他を凌駕するニトリのトータルコーディネート
一方、ニトリの売り場はドンキとは大きく異なる。ドンキの売り場が異端派とすれば、ニトリの売り場は正統派だ。ドンキの売り場は異端であるがゆえ、おそらく好き嫌いが大きく分かれるだろう。一方、ニトリの売り場は正統派だけあって、わかりやすい形で整然と商品が陳列されており、多くの人が好むと思われる売り場となっている。
ニトリの売り場は正統派であるがゆえに差別化が難しい。ただ、そうした中でも売り場の見せ方が上手いように思う。商品カテゴリー別で展開する売り場とトータルコーディネートで展開する売り場を適切な割合・構成で展開している。
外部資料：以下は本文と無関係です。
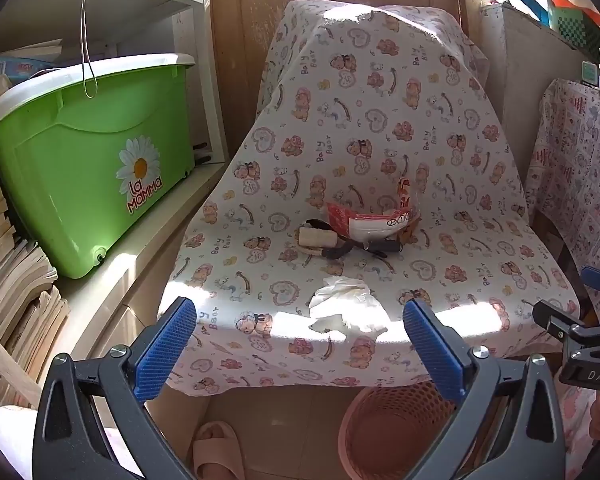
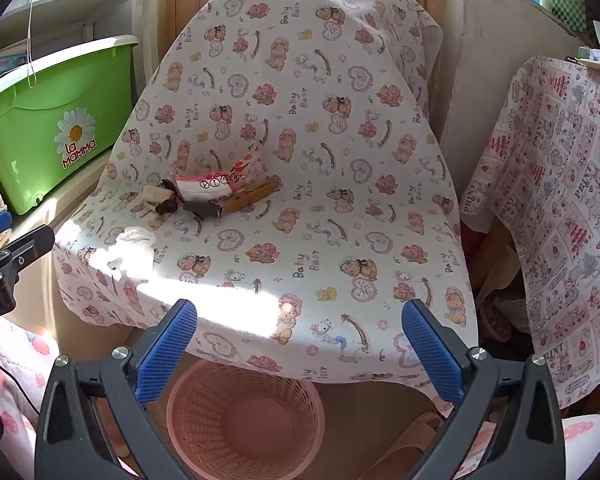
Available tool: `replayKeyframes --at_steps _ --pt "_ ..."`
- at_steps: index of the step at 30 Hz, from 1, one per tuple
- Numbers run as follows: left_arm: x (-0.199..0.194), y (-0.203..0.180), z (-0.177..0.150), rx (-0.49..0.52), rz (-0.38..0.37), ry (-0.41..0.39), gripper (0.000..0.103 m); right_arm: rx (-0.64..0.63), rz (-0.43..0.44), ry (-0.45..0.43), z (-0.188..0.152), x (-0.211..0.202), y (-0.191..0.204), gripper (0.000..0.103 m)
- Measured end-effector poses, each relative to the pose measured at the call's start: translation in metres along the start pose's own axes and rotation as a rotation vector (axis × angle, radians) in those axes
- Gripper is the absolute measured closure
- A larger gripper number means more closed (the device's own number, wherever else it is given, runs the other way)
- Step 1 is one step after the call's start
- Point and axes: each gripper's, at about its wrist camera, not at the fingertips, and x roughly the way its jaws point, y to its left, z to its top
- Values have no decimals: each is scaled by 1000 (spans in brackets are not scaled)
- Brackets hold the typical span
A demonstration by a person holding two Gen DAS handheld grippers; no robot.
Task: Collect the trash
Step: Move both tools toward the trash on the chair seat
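Both claws stand wide and hold nothing: the left claw (image 1: 300, 320) frames a crumpled white tissue (image 1: 346, 310) lying near the front edge of the bear-print cloth-covered surface (image 2: 340, 160). Behind it lies a red-and-white plastic wrapper (image 2: 216, 178). The right claw (image 2: 299, 320) hangs above a pink mesh plastic wastebasket (image 2: 244, 420) on the floor.

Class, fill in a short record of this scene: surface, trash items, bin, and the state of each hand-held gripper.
surface: chair draped in bear-print cloth
trash 1: crumpled white tissue, near front edge
trash 2: red-and-white wrapper, mid-seat, beside small dark items
bin: pink mesh basket, on the floor below the seat's front edge
left hand-held gripper: open, empty
right hand-held gripper: open, empty
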Motion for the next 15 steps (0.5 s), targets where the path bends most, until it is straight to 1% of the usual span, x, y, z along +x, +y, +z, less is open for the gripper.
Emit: replayKeyframes --at_steps 1,6,7,11,13,15 --pt "0 2 0 -12 -14 9 1 1 -1 0 0 0 0 0" --pt "2 4 -2 -21 -24 15 1 5 -5 -1 1 -2 -3 0" --pt "1 0 -3 -2 1 -8 1 5 -4 -2 1 -2 -3 0" --pt "-5 4 -2 -40 -10 -42 1 8 5 -4 1 -3 -4 0" --pt "-5 3 1 -48 -10 -40 1 1 11 -2 2 -4 -3 0" --pt "-4 5 2 -26 5 -19 1 -5 14 -1 2 -4 -2 0"
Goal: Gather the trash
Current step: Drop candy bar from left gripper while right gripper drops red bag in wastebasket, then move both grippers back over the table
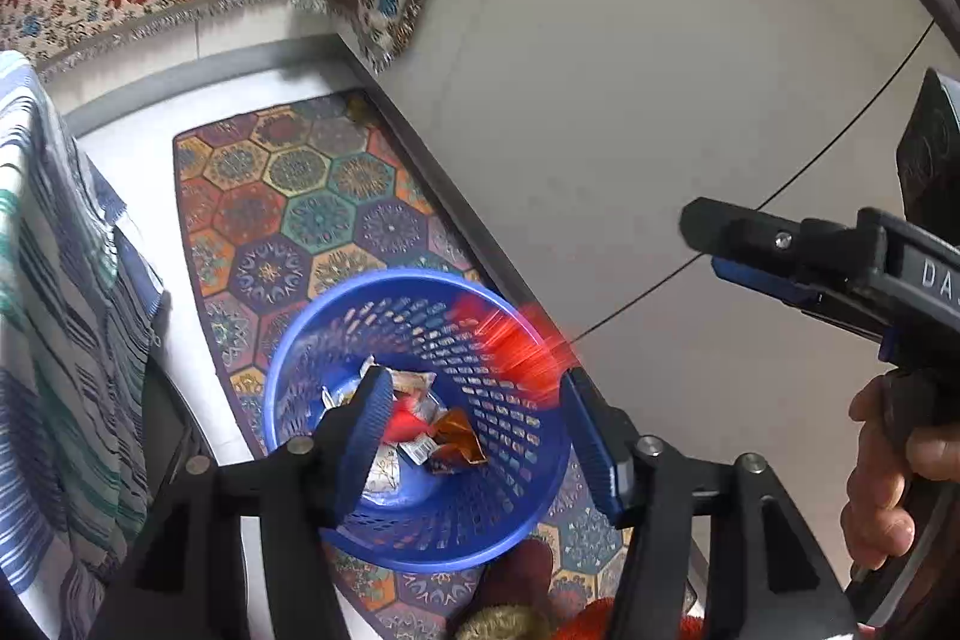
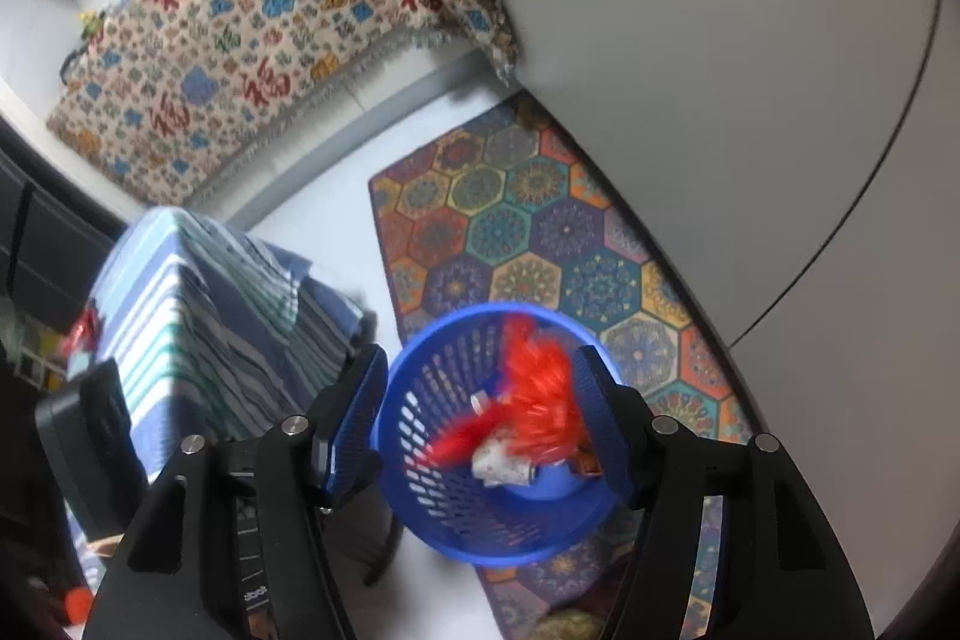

特にトータルコーディネートで展開する売り場は競合を凌駕しているのではないか。これは、PBの割合が高いことに起因している面がある。メーカー製品の場合、コーディネートを意識せずに作られる傾向があり、そういった製品群しかない場合、統一感のあるコーディネート提案が難しい。一方、ニトリは自社企画でPBを作っており、コーディネートを意識して製品の企画と製造ができるため、統一感を持たせた製品群で売り場を構築することができ、統一感のあるコーディネート提案が可能となる。
例えば、木製の家具を多く多用したコーディネート案「ナチュラル」や、“和”の要素がある家具を多く用いた「ジャパニーズモダン」といった複数のコーディネート案をニトリは開発し、売り場などで提案している。客は示されたコーディネート案に従って商品を購入すれば、統一感のある部屋にすることができるのだ。これは、コーディネート案の開発と製品の企画・開発を自社だけでできるニトリならではといえるだろう。
ドンキとニトリはどちらも業績が好調だが、それを実現する力の源にはかなり違いがある。一方で、他社が簡単には真似できないノウハウを持っているという点では共通している。ニトリの製造物流小売業のビジネスモデルやドンキの売り場構築のノウハウは他に見ることはできず、真似することも簡単ではない。まさに「差別化」とはこれらのことを言うのだろう。これらの差別化が保たれる限り、両社の快進撃はまだまだ続きそうだ。